Referring to previous reports (Galindo 1994; Garcia-Ochoa et al. 2000; Amanullah et al. 2004), the aspects of reaction engineering analysis important for the highly viscous EPS production are flow non-ideality (affecting substrate homogenization and supply rate) and oxygen mass transfer. These issues were studied in relation to the bioreaction evolution.

Materials and methods

Experimental vessel set-up

A scale-down version of the reactor is visualized in Figs. 2 and 3. A 5-l stirred vessel with diameter T = 0.157 m in dual-impeller configuration with impeller diameter D = 0.064 m (Sartorius Biostat Aplus) was employed. The fluid volume was V = 4.5 l. A conventional six flat-blade turbine was the principal impeller. Air was fed through a ring sparger at rate 1 v/v/m. Oxygen and pH probes (Hamilton, Bonaduz AG, Swiss made) were immersed in the liquid. All operational parameters were monitored continuously on-line (BioPAT®MFCS/DA3.0).

Strain and culture media

Microorganism

The yeast strain S. salmonicolor AL1 was isolated from soil in the region of the Bulgarian base on Livingston Island, Antarctica. It has been identified and registered in the National Bank for Industrial Microorganism and Cell Culture, Bulgaria, entry N 8290.

Media and growth conditions

The fermentation medium contained (g/l): sucrose, 50; (NH4)2SO4, 2.5; KH2PO4, 1.0; MgSO4.7H2O, 0.5; NaCl, 0.01 %; CaCl2.2H2O, 0.01; and yeast extract, 1.0. The inoculum (10 % w/v) was obtained in 500 ml flasks containing 50 ml of Sabouraud medium (Merck, Germany).
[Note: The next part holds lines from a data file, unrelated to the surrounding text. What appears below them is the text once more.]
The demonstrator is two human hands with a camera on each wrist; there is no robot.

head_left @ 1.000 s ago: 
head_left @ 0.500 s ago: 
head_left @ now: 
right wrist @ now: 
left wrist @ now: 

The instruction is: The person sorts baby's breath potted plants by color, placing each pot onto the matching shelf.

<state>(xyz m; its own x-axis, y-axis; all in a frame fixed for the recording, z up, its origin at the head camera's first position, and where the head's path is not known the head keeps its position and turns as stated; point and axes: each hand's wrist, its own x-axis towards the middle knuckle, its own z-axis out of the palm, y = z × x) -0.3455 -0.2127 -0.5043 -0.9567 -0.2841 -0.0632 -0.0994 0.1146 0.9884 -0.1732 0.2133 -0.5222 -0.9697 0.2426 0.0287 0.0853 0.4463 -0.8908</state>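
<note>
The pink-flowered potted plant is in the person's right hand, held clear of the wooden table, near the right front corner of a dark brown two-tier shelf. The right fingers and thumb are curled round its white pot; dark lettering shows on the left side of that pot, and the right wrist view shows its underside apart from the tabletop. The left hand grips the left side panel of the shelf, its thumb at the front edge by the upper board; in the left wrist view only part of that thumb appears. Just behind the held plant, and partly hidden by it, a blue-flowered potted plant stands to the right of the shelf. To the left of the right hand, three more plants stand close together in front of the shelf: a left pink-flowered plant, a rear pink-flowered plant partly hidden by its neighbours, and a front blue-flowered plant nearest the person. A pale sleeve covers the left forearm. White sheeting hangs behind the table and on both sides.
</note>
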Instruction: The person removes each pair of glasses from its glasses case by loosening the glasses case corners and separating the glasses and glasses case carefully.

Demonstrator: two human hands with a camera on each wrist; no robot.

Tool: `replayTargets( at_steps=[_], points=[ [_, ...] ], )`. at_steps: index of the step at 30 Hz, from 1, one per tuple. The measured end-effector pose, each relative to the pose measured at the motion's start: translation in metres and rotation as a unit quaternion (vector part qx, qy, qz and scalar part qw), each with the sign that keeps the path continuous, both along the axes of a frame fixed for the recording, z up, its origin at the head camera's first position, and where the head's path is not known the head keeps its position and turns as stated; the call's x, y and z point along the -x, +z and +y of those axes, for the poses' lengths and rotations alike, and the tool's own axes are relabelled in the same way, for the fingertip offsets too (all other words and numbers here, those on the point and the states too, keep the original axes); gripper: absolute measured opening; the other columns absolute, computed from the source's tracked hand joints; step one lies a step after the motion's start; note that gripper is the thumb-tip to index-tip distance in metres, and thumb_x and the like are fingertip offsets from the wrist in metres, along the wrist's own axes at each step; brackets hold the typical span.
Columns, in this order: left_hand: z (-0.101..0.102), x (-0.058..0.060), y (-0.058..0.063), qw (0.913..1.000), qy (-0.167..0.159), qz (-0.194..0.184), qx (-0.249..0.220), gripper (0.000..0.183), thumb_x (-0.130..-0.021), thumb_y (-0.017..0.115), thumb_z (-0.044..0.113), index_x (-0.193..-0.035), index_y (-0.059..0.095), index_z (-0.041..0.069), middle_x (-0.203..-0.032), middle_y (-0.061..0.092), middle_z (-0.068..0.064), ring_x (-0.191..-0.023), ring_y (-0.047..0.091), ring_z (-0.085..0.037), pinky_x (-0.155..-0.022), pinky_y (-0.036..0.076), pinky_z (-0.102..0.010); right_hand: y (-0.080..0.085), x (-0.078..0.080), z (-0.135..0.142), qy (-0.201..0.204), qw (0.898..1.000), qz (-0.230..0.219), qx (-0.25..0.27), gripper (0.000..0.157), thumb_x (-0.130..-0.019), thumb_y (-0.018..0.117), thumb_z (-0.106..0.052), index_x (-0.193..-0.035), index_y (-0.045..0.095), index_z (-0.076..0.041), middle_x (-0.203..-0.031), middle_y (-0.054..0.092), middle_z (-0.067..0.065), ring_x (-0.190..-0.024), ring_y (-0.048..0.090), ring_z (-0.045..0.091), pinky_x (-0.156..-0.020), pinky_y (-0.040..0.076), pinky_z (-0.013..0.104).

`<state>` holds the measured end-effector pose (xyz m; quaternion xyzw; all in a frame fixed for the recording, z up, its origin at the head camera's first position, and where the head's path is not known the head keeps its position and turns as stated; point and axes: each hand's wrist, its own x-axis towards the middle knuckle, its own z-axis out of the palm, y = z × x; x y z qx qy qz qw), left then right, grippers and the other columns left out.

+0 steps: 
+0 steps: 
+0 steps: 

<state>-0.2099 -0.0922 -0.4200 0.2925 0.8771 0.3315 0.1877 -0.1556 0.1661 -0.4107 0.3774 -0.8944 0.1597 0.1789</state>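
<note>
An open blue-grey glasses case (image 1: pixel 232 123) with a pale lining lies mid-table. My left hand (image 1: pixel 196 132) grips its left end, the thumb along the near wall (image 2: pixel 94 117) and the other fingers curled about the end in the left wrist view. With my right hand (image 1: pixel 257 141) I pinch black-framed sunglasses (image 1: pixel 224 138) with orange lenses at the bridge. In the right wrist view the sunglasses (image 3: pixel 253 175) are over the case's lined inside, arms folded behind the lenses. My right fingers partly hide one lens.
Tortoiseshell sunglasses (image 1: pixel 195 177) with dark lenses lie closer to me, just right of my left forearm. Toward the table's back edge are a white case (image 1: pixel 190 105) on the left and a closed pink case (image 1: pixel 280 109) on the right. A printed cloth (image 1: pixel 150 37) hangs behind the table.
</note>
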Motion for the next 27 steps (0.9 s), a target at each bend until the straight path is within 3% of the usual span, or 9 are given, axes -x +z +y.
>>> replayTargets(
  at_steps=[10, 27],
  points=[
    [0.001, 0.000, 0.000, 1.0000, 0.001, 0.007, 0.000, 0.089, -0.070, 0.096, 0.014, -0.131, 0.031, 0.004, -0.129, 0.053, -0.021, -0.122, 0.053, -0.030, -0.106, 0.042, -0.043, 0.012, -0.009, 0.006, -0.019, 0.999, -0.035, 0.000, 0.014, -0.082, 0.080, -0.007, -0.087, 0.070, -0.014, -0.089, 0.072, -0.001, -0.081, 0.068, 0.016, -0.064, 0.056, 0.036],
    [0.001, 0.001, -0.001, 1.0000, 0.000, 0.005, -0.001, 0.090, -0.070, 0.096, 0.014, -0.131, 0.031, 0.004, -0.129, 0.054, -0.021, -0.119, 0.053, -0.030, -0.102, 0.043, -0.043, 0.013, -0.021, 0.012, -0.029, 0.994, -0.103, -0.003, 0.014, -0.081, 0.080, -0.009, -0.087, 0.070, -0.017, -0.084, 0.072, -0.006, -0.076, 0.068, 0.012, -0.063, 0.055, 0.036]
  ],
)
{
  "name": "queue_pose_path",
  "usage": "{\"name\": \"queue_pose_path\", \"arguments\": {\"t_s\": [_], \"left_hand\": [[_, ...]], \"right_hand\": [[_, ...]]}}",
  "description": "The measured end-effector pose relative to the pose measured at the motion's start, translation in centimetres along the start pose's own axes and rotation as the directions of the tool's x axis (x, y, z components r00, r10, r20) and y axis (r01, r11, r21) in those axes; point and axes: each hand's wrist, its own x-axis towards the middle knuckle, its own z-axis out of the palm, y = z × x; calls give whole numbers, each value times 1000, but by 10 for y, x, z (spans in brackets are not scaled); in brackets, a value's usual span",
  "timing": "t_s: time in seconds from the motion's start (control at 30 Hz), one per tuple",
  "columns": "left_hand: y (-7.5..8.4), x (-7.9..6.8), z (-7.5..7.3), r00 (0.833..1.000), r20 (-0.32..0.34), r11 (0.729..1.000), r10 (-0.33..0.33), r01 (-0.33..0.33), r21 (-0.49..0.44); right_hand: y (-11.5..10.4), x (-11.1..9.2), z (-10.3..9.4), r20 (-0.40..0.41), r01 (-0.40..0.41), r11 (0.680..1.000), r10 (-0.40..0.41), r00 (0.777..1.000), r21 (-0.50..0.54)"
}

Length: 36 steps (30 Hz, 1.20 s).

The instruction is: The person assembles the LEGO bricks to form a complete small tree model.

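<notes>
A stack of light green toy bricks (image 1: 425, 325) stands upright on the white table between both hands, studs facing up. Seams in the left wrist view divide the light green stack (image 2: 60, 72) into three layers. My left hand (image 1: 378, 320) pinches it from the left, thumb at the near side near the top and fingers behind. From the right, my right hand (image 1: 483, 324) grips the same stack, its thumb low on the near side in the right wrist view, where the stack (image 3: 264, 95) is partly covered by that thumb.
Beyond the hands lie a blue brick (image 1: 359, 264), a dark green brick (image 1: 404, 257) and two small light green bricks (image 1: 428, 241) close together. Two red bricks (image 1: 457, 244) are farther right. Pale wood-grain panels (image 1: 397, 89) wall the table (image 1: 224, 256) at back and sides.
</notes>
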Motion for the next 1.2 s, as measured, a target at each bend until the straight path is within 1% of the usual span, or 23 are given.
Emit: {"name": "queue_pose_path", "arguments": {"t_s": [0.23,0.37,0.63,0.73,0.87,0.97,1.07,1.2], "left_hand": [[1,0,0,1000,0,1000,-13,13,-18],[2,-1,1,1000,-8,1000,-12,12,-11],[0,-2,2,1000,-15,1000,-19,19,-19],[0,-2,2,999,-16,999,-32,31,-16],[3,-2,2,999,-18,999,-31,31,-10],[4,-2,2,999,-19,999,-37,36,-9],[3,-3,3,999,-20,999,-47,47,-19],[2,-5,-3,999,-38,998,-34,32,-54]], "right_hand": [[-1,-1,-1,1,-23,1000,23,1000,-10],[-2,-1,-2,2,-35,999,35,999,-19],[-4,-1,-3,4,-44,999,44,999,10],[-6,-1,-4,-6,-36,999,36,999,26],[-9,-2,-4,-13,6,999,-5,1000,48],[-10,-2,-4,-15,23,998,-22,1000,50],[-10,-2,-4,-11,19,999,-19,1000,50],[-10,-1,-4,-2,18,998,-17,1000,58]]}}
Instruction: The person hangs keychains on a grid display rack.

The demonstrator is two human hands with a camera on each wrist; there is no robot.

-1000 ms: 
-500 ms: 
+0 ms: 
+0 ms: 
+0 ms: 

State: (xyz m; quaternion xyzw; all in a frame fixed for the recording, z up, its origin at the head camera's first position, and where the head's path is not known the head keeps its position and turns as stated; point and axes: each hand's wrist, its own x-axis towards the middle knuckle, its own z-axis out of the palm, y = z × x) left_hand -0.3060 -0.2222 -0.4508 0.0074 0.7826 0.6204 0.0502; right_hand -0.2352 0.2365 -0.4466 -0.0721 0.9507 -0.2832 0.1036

Previous morphological–physiological identification of the microorganism proved maximum cell growth at temperature limit 25 °C; high production of biologically active substances was obtained at 22 °C and pH 5.3. Batch fermentation for 96 h at 22 °C and initial pH 5.3 was carried out in this study.

Analytical techniques

The biomass and the amount of yeast polysaccharide were determined by dry-weight measurements. The residual sugar concentration was measured by the Megazyme method, K-SUFRG 12/05 (Megazyme 2005).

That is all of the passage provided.